Aetna Medicare was looking to better educate consumers about medicare insurance products and then connect them with relevant plans in their storefront. I led the discovery phase in order to identify primary barriers across the digital touchpoints of the customer journey. Next, we moved forward to conceive and build the top priority, a recommendation engine to guide prospective customers to the best matches.
As the lead user experience researcher and designer, my role in this effort included:
- Identifying the methods for discovery and evaluation during our research
- Leading the user testing guide development and collaborating with the internal usability team
- Conducting competitive review of cross-category best practices and industry standards
- Guiding interdisciplinary team to refine personas based on learnings
- Leading stakeholders through workshops to prioritize functionality for new features
- Translating insight into changes to the primary flow through AetnaMedicare.com, namely building a recommendation engine
Leading the Usability Testing
I identified key tasks and drafted a test plan and moderation guide for usability testing based on the focus of the research effort. Working collaboratively with the client’s internal usability team, we revised the moderation guide as they prepared for recruitment and facilitation. The moderation guide was focused on identifying points of confusion, frustration and difficulty on the key pathways through the existing AetnaMedicare.com website. It’s primary goals were to:
- determine how effectively the website communicated types of plans and how they differed
- assess whether participants could find plans that met through needs in their geographic region
- understand when participants were using help and support features in their path on AM.com
Between testing sessions, we discussed initial impressions and whether we wanted to make adjustments to the facilitation guide to collect different feedback. At the end, we consolidated our notes of findings, observations and high-level recommendations into a report.
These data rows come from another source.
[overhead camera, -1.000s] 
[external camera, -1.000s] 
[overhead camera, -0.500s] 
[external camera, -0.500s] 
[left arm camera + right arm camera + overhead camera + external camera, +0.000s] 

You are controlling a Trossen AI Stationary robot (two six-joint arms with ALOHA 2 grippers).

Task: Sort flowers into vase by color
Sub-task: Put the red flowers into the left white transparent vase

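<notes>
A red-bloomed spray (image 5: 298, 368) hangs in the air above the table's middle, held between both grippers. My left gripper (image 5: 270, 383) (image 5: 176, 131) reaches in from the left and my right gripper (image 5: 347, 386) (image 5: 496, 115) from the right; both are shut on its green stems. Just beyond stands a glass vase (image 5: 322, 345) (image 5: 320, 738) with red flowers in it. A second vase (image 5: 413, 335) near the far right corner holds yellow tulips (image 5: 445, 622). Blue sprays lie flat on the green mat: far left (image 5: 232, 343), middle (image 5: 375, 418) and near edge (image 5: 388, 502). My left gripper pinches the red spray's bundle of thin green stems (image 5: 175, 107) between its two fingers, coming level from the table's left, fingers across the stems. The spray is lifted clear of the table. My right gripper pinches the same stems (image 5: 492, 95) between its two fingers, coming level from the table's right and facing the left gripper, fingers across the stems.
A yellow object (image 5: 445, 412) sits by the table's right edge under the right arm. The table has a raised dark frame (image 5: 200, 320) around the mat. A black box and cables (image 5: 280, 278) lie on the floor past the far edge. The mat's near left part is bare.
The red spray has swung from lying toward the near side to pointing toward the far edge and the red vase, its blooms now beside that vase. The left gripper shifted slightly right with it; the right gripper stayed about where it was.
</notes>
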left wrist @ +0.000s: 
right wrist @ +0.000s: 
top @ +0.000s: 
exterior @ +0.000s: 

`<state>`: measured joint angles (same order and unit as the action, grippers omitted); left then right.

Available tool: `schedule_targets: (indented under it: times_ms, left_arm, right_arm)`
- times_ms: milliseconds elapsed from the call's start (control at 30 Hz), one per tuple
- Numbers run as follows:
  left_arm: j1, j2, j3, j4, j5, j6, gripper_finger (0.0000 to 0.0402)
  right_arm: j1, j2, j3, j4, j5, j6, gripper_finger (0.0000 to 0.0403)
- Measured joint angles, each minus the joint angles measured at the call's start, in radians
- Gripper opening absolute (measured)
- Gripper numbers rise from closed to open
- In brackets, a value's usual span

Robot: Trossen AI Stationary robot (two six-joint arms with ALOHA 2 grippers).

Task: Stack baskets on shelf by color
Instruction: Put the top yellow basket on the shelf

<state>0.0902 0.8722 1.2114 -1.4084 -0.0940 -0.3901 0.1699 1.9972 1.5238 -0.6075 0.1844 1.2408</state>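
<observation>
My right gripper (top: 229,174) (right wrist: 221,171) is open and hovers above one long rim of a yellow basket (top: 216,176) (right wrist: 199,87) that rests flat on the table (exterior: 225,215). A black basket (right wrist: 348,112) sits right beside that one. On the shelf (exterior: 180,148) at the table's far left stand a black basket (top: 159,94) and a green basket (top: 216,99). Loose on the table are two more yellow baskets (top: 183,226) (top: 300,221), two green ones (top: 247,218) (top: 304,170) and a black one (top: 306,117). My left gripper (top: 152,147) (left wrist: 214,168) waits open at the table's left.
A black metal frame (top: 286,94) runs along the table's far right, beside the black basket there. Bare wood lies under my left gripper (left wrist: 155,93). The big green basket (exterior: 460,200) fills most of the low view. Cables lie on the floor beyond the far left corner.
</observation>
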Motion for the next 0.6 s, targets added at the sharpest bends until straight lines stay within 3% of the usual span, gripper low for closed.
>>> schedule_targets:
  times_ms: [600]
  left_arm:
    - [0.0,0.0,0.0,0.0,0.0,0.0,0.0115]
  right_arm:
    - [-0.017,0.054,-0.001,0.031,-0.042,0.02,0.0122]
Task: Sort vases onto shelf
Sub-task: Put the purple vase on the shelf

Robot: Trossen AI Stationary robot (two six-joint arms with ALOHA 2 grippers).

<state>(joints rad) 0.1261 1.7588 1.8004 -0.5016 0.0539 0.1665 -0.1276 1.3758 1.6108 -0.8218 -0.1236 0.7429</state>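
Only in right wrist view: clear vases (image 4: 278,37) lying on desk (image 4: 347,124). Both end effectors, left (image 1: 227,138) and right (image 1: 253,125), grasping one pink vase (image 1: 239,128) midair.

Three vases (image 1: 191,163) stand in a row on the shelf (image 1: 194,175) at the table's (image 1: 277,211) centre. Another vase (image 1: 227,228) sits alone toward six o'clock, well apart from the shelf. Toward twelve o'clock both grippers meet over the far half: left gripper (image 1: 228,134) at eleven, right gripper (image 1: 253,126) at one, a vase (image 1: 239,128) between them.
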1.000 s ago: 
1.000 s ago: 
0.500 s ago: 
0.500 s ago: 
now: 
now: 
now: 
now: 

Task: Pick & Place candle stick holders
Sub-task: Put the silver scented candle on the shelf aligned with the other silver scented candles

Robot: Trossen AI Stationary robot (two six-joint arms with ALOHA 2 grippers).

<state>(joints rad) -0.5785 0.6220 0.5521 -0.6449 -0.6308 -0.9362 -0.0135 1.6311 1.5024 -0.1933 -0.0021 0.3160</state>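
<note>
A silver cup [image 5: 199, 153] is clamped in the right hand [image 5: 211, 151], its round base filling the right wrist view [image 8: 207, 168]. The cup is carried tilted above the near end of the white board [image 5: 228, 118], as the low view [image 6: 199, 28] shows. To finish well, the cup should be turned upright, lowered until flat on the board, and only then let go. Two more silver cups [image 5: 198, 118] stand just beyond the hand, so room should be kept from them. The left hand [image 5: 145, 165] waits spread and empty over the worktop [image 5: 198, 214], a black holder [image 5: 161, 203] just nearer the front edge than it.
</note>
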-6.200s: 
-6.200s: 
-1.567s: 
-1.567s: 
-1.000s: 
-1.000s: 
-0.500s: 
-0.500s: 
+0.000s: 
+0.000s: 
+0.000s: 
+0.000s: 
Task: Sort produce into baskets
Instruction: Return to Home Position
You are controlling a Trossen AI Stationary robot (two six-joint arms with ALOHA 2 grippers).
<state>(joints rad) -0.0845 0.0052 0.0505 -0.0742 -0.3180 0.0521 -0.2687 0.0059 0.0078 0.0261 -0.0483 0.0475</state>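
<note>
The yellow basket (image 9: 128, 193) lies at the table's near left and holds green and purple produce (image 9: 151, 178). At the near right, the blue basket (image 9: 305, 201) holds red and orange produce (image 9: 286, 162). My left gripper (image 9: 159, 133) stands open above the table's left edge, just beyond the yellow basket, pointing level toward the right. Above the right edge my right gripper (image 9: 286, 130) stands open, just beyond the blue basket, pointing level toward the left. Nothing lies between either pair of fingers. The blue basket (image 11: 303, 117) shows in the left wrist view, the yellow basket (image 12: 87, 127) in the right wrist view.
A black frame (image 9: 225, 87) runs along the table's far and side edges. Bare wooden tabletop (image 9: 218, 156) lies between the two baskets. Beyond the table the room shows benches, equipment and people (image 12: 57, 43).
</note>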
Conducting the Competitive Review
I next worked with internal colleagues and stakeholders to assemble a list of six major players and innovators. I reviewed their websites, compiled success and failures according to classic usability heuristics. In order to further incorporate best practices, I also examined three cutting-edge websites from other complex industries.
Synthesis, Analysis & Prioritization
The process of synthesis involved consolidating insight and recommendations from focus groups, website audit, usability testing and competitive review. In order to coordinate and focus the feedback of the team, I led a workshop with key stakeholders to prioritize features according to our primary considerations: business priority, ease of implementation, benefit to user, ease of passing regulatory board, and ease of integration. The output of this exercise was a shortlist of immediate opportunities for design exploration and site changes. I also incorporated feedback from this process to refining the scenarios for our personas to drive ongoing design strategy.
The design process was a natural extension of the needs identified in research and the best opportunities. My first steps involved constructing a linking strategy to visualize the relationship between two different sequences: finding all plans available locally and receiving a recommendation based on personal needs.
Next, I designed wireframes and an engine for the plan recommendation tool. I drew on inspiration from the competitive review for flexible navigation, and I pulled insight from usability testing so consumers could send themselves an email that includes their recommendation.
The success of the local plan finder relied leaned heavily on plain English and patient-centered descriptions of products. Working closely with a copywriter, we collaborated to hone clear and accurate descriptions and instructions in the wireframes and then the final designs.